Thursday, April 26, 2007

 

'Allo guvnah!

So I hear that Her Royal Maj is heading to the beloved Alma Mater next week. I really would love to be there, but yup, you guessed it, I'm caring for the infirmed....AGAIN. Man, if only those sick people would get better it would really free up my schedule. I mean, GEEZ. I've been practicing my Queen-wave for years and have nearly perfected the "elbow-elbow-wrist-wrist-touch the pearls" movement of it all.

In any case, it would seem that Queenie isn't the only one making grand speeches this time of year. Yours truly was recently selected to be the student speaker at her nursing school graduation. Which, when you break it down, only means that my mom will have a FAR easier time locating me in the arena during the ceremony.

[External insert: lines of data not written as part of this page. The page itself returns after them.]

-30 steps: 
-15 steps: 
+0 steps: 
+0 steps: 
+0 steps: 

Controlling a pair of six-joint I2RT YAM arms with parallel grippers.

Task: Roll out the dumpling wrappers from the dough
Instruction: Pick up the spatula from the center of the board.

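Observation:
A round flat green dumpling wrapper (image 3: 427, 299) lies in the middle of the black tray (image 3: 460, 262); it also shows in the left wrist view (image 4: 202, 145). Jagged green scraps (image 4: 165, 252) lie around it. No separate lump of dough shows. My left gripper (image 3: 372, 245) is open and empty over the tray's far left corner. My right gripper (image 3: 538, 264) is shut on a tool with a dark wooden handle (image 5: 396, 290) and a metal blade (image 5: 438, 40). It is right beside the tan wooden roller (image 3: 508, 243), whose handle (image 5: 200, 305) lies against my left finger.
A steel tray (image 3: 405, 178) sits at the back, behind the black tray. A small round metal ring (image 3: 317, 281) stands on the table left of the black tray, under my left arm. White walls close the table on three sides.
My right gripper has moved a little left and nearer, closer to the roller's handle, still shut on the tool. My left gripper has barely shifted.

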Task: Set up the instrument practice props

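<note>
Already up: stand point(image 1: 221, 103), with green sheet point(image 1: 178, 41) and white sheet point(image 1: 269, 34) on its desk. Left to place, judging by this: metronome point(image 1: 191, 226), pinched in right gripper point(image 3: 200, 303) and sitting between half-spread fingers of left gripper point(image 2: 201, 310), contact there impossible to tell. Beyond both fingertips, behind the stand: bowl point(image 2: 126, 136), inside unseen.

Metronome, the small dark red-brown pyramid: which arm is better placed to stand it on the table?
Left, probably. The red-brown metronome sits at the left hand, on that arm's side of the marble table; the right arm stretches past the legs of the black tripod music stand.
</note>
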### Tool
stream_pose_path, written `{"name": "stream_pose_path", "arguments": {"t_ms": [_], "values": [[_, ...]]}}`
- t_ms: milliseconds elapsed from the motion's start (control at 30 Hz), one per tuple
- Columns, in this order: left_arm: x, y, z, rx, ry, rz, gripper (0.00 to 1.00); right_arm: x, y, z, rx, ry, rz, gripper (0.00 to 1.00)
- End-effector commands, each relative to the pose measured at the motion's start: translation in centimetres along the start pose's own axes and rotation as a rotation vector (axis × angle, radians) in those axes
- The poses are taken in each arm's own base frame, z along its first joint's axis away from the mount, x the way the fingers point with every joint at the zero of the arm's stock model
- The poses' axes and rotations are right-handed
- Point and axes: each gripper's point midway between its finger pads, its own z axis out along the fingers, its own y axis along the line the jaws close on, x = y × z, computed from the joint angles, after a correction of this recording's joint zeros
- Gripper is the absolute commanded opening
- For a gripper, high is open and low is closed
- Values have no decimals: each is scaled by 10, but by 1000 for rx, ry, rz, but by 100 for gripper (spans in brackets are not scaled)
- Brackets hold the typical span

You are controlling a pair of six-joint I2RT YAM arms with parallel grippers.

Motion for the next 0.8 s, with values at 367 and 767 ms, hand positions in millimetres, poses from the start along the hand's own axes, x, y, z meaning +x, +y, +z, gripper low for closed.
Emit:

Oh, and I suppose it means I might also have the rapt attention of an entire sportsplex full of people. Hm, maybe "rapt" is a strong word. I'll have their polite attention. And much like there is no such thing as "bad" publicity, any attention at all suits me just fine. Of course, it tempts the inner entertainer in me to give the people more than what they bargained for on some Virginia-hot May graduation day. It will take a great deal of personal restraint to not crack jokes or worse -- laugh at my own jokes.

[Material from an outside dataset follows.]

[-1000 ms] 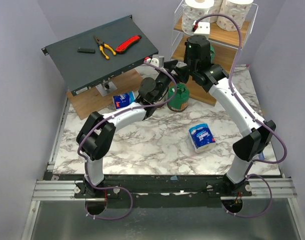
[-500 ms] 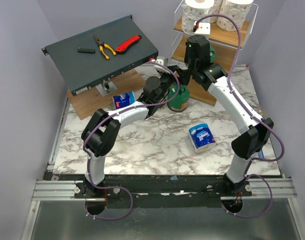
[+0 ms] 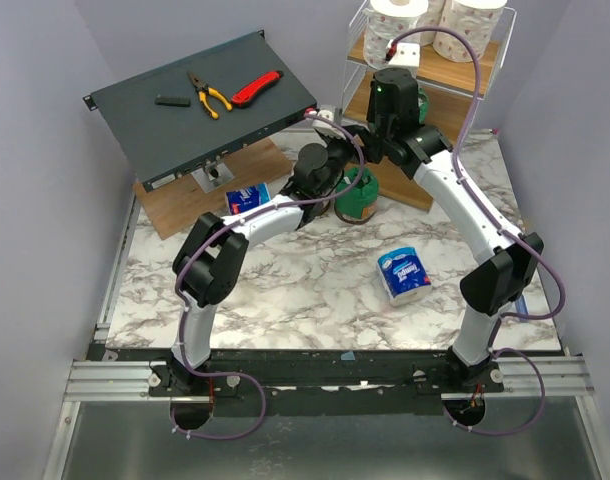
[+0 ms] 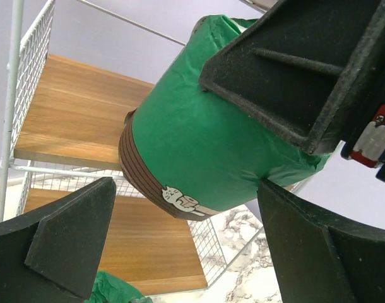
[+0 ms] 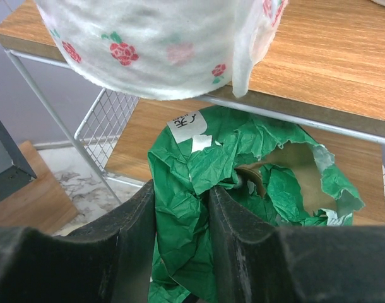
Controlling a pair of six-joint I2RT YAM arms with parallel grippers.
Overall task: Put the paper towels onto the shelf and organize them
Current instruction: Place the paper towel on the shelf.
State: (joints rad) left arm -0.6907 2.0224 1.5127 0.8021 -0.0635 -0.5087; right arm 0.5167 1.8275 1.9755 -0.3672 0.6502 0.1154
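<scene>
My right gripper (image 5: 183,196) is shut on the crumpled top wrapper of a green-wrapped roll (image 5: 243,189) and holds it in front of the shelf (image 5: 331,50). My left gripper (image 4: 186,186) is open, its jaws on either side of the base of this roll (image 4: 205,126), not touching it. A second green roll (image 4: 110,293) shows just below. In the top view both grippers, left (image 3: 340,150) and right (image 3: 363,148), meet above a green roll (image 3: 359,200) beside the shelf (image 3: 425,75). White pink-print rolls (image 3: 397,15) stand on the shelf's top.
One blue-and-white pack (image 3: 402,275) lies on the marble table, another (image 3: 248,198) by the flat wooden board (image 3: 175,210). The slanted dark grey box (image 3: 145,120) at back left carries pliers (image 3: 210,95) and a red knife (image 3: 255,88). A rose-print roll (image 5: 148,38) hangs over the shelf board.
My left arm has stretched up and to the right, bringing its open gripper to the green roll held by the right gripper. The right arm has shifted only slightly.
</scene>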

I wrote this little speech of sorts and submitted it for consideration for this little shin dig -- maybe to convey a small message of importance, but also maybe decidedly to keep myself (and others.. I'm very considerate) from having to give my polite attention, even a second longer than 5 semesters, to certain windbag classmates, I have already had to listen to for far too long, who may also have submitted speeches. I can say with great certainty that no one loves the sound of my voice more than moi (and surely, the Betrothed, who finds it to be like sweet, sweet music... somewhere he's inexplicably groaning and holding his belly as if in great pain), so why not throw my hat into the competition? Much to my (and my mother's) delight, and probably to the chagrin of others, I was chosen.

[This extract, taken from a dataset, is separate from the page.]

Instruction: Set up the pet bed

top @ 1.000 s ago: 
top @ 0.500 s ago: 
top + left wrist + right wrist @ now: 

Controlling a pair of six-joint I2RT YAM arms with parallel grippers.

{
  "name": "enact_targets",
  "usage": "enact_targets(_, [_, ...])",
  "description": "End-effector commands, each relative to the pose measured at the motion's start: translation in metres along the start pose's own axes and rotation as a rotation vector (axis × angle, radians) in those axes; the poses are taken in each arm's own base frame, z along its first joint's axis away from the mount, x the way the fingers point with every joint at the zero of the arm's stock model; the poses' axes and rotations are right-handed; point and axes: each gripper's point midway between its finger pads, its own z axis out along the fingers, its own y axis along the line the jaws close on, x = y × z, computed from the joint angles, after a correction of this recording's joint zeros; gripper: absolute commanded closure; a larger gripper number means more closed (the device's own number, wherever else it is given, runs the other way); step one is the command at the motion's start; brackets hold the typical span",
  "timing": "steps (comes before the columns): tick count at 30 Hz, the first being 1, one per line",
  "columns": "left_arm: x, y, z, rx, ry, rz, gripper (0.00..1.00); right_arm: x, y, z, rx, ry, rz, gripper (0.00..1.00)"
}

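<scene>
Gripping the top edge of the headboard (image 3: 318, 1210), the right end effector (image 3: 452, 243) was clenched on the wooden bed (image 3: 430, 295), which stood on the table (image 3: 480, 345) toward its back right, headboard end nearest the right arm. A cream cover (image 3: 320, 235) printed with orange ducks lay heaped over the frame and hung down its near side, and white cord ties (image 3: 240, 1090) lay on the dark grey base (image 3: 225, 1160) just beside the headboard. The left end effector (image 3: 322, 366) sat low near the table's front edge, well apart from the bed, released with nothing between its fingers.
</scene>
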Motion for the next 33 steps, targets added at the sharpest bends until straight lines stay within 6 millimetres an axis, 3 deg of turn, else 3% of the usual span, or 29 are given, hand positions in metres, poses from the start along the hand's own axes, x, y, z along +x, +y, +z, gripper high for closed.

I wouldn't even dare dream of posting that speech here. It is fluffly, sappy, altruistic, hopeful and worst of all, truly meant from my heart. It would totally ruin my rep. It's one thing to have a room full of strangers hear it and think that I'm a charming, thoughtful girl about to make my mark on healthcare -- but it is quite another to let you all, having seen me at my finest moments of jaded sarcasm, think me, even for a second, a softie.

Sunday, April 22, 2007

 

It was the best of times, it was the not-so best of times.

While I don't have enough "real" material with which to compose a decent, attention holding post, I am hoping to string together elements of the last few weeks into some respectable slathering of words and funnies so that we'll still be friends.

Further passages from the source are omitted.